Lithographie de Charles Goutzwiller, représentant les ruines du château d'Altkirch vers 1840.

Le château.

En 1675, d'après la description de Lazare de la Salle, le château est en ruine: "De forme circulaire, il n'a pas de beaux logements. On voit à côté de la porte une grosse tour ronde, bâtie de pierres brutes, qui paraît ancienne".
De ce château, il ne reste pratiquement plus rien, le site ayant été bouleversé lors de la construction de l'église paroissiale au XIXe siècle. Rappelons que les comtes de Ferrette occupent dès le début du XIIe siècle l'éperon stratégique d'Altkirch où les empereurs germaniques avaient possédé une résidence. Le château comtal est sans doute construit au début du XIIIe siècle et équipé d'un puissant donjon cylindrique, méthode de construction que les Ferrette affectionnaient et dont ils se sont servis aux châteaux de Rougemont, Engelbourg, Landskron, Liebenstein...


Le château d'Altkirch, d'après une peinture de Charles Goutzwiller.
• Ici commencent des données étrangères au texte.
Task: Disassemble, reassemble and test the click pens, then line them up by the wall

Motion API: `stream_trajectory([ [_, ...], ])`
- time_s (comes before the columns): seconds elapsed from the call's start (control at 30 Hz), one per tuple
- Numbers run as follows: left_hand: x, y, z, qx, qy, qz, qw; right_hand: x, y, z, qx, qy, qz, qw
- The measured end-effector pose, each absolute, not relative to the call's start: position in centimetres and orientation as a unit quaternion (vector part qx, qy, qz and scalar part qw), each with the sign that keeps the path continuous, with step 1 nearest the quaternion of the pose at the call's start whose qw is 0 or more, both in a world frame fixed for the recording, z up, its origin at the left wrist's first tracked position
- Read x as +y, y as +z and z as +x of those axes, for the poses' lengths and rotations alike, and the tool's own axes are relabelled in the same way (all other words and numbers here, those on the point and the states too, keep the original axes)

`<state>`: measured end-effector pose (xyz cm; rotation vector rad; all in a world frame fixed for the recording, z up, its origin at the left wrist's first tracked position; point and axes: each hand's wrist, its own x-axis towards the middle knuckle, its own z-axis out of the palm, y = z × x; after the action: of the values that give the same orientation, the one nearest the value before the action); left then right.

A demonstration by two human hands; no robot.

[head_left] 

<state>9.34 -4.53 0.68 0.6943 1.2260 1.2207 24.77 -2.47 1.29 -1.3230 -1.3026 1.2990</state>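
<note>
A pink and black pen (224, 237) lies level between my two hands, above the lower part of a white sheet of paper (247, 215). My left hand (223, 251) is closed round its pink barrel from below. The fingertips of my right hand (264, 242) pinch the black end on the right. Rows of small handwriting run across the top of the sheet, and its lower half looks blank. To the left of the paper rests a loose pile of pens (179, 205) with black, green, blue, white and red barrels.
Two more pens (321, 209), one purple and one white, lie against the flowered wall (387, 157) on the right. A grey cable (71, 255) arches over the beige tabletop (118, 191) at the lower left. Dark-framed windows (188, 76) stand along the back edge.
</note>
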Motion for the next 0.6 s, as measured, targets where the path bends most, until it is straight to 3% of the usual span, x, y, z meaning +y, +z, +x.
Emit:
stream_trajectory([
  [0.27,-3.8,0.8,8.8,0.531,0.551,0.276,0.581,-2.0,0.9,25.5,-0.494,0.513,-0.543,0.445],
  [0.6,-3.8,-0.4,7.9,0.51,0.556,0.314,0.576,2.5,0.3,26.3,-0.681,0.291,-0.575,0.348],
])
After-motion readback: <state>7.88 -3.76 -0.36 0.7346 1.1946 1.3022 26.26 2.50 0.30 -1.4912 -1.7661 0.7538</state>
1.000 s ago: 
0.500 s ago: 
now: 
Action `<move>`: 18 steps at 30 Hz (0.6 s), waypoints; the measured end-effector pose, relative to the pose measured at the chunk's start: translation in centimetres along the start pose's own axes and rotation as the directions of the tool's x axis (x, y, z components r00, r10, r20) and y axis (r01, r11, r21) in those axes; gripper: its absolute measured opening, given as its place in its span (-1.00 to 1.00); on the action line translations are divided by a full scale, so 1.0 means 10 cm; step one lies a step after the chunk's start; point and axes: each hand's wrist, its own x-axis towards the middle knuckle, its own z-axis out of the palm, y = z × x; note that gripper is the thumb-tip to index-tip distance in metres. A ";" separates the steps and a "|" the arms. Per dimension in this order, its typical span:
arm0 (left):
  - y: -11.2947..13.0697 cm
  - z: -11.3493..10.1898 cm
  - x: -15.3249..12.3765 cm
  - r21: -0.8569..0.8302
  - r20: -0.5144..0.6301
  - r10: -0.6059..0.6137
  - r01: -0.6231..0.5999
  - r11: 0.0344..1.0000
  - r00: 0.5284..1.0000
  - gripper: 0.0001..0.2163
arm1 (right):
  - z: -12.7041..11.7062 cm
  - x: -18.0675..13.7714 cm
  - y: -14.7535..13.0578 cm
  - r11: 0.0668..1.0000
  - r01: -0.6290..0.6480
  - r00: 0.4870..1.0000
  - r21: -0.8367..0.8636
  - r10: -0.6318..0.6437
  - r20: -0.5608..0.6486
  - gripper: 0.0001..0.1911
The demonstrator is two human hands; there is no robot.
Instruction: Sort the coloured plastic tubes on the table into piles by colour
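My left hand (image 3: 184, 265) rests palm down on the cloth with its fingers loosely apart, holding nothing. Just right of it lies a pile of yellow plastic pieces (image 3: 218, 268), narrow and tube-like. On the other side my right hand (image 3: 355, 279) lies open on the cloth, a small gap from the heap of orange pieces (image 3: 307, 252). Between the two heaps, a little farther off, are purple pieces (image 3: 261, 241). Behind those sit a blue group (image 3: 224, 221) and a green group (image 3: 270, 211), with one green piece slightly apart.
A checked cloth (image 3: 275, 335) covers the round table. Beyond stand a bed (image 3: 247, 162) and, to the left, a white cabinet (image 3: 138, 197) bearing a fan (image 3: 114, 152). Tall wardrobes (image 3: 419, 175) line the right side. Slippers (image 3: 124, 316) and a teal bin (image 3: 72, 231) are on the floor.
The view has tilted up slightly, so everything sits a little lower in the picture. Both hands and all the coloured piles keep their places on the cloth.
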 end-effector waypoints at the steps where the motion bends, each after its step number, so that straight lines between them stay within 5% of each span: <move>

Sans doute endommagé par le tremblement de terre de 1356 et transformé à ce moment-là, le château d'Altkirch est solidaire de l'histoire de la ville dès 1215. Il accueille des hommes illustres (Pierre de Hagenbach en 1469, Maximilien d'Autriche en 1492), les paysans en révolte en 1525 et subit les mêmes destructions que la ville durant la guerre de Trente Ans et après les traités de Westphalie.
Véritable citadelle, le château faisait partie intégrante d'Altkirch. Ses remparts n'étaient que la continuation de ceux de la ville. Aujourd'hui, il ne reste que peu de vestiges de la fortification : une tour carrée figurant sur un dessin de Lazare de la Salle dans ses
"Mémoires de deux voyages et séjours en Alsace" (1674-1676 et 1681) et mentionnée sur le plan de Himly dans "l'Atlas des villes médiévales d'Alsace". S'agit-il d'une tour de défense transformée? De vestiges des dépendances? Nous l'ignorons.
En tous cas, ce bâtiment est construit sur le site du château, contre le rempart est.

(photo : Jean-Marie NICK)
Le bastion de la Monnaie, un magnifique vestige des défenses urbaines d'Altkirch, qui a survécu à la guerre de trente Ans.

Le bastion de la monnaie.

Dominant jadis l'Ill et l'axe est-ouest, le bastion qui défendait au XVe siècle l'hôtel de la Monnaie est une des rares constructions militaires médiévales à avoir survécu aux aléas de l'histoire à Altkirch.
Ce bastion fait partie des remparts nord. Il s'agit d'une tour de flanquement (ou flanquante) semi-cylindrique et qui est construite à l'époque des Habsbourg, au temps où la ville est un chef-lieu de bailliage. Le bâtiment auquel la tour est accolée remonte sans doute à la même époque et a servi d'hôtel des Monnaies.
Aujourd'hui il ne reste que trois meurtrières, dispositif de tir très judicieux: à droite et à gauche deux arbalétrières équipées pour armes à feu (couleuvrines et fusils de remparts) et au centre une embrasure bi-directionnelle. Cette canonnière taillée d'un seul bloc dans du grès autorisait une défense horizontale en direction d'éventuels ennemis s'approchant de la ville en traversant l'Ill.